Author: Fang Dao
The discussion about "the disappearance of middle management" is essentially not about the existence or demise of a position, but rather that a certain function within the organization is being systematically replaced.
As AI Agents begin to possess the capabilities of task decomposition, process execution, and result feedback, the information processing and SOP execution that traditionally relied on human labor are being transformed into capabilities that can be automatically completed by systems. What is being compressed is not a specific level, but rather "the part of work that can be written into processes."
The reason traditional company structures require middle management is not due to management itself, but because the cost of information processing is high. Upper-level strategies need to be translated into specific tasks, while lower-level execution needs to be aggregated into structured feedback, creating the basis for the existence of middle management.
However, as information can be generated and synchronized by systems in real-time, and tasks can be automatically decomposed and tracked by Agents, the necessity of this intermediate link starts to decrease. Organizations no longer rely on "humans to convey information," but rather on "systems to operate processes."
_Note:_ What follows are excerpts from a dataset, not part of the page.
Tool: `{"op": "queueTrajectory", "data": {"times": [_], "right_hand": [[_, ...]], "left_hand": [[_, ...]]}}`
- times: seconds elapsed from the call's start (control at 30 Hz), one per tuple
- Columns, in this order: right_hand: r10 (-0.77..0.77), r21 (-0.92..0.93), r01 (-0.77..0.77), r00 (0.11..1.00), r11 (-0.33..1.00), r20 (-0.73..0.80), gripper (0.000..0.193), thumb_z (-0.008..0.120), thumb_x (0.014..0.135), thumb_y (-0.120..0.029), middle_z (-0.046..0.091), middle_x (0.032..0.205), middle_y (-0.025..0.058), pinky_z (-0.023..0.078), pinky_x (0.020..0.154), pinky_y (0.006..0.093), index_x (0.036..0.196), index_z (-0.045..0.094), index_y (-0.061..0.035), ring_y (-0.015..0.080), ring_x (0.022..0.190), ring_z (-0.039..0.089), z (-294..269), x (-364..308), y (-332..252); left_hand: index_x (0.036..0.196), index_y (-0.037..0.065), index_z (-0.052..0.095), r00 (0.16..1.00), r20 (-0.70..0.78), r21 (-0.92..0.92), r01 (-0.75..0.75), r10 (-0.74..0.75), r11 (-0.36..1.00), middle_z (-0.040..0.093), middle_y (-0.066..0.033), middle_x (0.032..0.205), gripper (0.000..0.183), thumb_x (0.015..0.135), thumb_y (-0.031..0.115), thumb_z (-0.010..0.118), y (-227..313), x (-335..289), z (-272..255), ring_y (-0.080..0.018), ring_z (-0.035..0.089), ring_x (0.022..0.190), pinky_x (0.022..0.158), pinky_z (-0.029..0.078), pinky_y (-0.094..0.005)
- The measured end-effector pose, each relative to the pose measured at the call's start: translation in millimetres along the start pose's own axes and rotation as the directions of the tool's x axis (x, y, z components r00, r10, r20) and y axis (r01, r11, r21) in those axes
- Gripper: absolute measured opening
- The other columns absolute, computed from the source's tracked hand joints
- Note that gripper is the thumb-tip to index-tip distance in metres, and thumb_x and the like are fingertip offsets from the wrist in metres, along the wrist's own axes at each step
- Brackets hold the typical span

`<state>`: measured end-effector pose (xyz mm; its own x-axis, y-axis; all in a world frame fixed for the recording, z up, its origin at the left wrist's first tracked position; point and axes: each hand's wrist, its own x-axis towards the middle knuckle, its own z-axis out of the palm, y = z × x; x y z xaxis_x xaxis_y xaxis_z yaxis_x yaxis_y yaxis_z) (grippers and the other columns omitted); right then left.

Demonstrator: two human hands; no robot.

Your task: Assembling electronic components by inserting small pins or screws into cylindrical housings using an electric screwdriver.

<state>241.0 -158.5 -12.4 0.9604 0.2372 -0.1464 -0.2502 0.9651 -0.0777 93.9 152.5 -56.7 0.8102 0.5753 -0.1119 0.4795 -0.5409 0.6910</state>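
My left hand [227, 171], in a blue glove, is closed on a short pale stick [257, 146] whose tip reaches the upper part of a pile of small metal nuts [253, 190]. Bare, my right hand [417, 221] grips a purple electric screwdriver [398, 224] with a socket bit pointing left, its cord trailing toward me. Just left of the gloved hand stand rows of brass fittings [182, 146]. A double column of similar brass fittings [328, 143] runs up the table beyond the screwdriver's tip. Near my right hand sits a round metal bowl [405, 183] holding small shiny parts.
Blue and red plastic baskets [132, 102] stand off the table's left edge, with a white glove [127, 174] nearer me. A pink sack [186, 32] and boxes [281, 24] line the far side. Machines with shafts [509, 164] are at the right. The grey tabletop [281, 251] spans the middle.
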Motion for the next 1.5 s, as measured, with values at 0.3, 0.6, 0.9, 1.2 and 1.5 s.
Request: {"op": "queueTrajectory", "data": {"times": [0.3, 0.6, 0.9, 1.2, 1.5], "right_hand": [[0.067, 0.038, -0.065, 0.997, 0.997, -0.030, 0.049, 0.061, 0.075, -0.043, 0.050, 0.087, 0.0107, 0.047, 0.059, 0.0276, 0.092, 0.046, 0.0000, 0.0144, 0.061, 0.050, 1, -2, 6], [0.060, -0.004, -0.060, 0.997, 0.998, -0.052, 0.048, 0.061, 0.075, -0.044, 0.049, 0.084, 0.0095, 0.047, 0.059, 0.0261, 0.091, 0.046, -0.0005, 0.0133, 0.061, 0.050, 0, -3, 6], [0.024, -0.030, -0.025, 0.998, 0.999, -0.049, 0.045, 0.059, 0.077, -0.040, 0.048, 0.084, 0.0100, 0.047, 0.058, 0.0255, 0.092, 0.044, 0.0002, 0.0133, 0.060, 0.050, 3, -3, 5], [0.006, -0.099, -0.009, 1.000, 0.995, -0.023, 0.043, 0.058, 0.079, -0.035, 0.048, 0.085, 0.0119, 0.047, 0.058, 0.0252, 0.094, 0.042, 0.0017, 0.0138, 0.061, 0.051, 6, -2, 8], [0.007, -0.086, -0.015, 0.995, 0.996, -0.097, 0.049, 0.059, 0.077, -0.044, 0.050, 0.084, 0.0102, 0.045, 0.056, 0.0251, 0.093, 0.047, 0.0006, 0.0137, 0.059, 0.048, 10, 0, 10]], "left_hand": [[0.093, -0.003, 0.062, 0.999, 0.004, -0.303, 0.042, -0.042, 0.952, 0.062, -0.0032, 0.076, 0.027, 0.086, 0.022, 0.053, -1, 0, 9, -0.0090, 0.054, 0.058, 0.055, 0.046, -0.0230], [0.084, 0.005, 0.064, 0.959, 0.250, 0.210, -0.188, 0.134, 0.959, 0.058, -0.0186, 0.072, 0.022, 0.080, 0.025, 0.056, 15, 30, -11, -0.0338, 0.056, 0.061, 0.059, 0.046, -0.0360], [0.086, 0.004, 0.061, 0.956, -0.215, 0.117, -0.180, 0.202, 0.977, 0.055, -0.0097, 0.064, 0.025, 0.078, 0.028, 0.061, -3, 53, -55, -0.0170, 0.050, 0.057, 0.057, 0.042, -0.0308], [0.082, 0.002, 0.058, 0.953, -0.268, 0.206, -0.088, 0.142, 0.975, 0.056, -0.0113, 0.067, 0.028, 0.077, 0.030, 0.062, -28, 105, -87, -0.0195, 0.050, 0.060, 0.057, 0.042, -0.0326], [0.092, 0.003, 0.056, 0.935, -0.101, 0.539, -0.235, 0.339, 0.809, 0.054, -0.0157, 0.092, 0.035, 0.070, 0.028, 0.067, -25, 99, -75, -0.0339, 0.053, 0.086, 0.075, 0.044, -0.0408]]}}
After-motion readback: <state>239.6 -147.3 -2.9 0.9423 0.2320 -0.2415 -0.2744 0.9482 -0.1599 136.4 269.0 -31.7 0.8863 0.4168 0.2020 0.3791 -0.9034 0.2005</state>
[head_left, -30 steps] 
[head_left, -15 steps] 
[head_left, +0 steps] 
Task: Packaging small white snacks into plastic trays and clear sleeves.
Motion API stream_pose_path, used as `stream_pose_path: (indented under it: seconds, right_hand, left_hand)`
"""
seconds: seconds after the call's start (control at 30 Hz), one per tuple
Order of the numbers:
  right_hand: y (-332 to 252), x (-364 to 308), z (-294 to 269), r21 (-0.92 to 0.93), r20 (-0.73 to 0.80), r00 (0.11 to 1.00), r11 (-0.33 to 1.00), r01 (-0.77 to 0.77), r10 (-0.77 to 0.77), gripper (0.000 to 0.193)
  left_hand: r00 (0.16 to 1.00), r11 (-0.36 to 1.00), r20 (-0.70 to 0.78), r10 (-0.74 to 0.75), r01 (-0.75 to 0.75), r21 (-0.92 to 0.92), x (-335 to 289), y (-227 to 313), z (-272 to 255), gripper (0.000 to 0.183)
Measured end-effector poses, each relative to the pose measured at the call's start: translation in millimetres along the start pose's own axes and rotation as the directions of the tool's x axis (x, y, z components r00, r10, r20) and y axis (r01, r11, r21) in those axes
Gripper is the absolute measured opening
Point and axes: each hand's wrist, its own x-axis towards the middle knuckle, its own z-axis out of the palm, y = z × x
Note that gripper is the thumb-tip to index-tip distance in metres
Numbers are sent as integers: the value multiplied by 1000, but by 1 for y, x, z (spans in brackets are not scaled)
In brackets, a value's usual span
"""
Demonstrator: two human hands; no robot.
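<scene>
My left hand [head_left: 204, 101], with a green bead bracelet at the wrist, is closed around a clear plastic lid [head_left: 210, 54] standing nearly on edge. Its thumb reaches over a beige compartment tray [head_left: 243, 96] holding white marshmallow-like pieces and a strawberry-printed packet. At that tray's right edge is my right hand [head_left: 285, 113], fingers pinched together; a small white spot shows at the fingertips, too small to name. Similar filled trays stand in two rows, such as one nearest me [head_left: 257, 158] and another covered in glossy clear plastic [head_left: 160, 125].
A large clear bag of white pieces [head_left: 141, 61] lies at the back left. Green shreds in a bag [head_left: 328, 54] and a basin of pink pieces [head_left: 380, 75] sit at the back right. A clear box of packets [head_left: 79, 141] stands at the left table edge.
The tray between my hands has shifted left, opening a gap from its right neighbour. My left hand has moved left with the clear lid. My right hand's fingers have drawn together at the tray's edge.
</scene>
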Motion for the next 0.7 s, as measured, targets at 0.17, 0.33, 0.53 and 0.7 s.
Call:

This change is rooted in the same logic that leads to the replacement of lower-level positions: lower-level jobs are replaced because they highly depend on standard processes; the compressed part of middle management also revolves around processes—decomposing processes, conveying processes, monitoring processes. When processes themselves are taken over by systems, the differences between middle and lower levels in this dimension begin to converge. What is being replaced is not the position, but the work structure.
Therefore, the change happening in organizational structure is not merely a simple "flattening," but a form of "de-mediation." Information no longer needs to be passed down level by level, execution no longer relies on manual monitoring, and the hierarchical logic within enterprises shifts from "information asymmetry" to "capability distribution." In this new structure, what remains is not positions, but the capabilities themselves.
Middle management is starting to be re-differentiated into two types of roles: one that relies on process operation, with its value decreasing as system capabilities improve; and the other that can define goals, organize resources, and be responsible for outcomes, with its value increasing. The core of the former is to ensure processes run without errors, while the core of the latter is to enable the system to function under uncertainty.
This is also why "being able to use AI" is frequently mentioned, but a more accurate statement should be: the ability to embed AI into business processes and create stable outputs is becoming the new threshold. AI itself will not automatically create value; it needs to be orchestrated, constrained, and integrated into the organizational operational system. Whoever can complete this orchestration will occupy a new structural position.
If we push this change one step further, we can see that the form of enterprises is undergoing a deeper transformation: companies are no longer merely human organizations but are gradually evolving into a "capability scheduling system." In this system, part of the capabilities come from people, and part come from models, while what is truly scarce is the ability to integrate the two into a structure that can operate sustainably.
Middle management will not disappear, but the "pricing logic of middle management" has already changed. The past value came from information differences, while future value will stem from system control. When AI compresses information value, what remains in the organization will be those nodes that can define rules, schedule systems, and be responsible for outcomes. In this sense, enterprises no longer need more "intermediaries," but rather more "system nodes."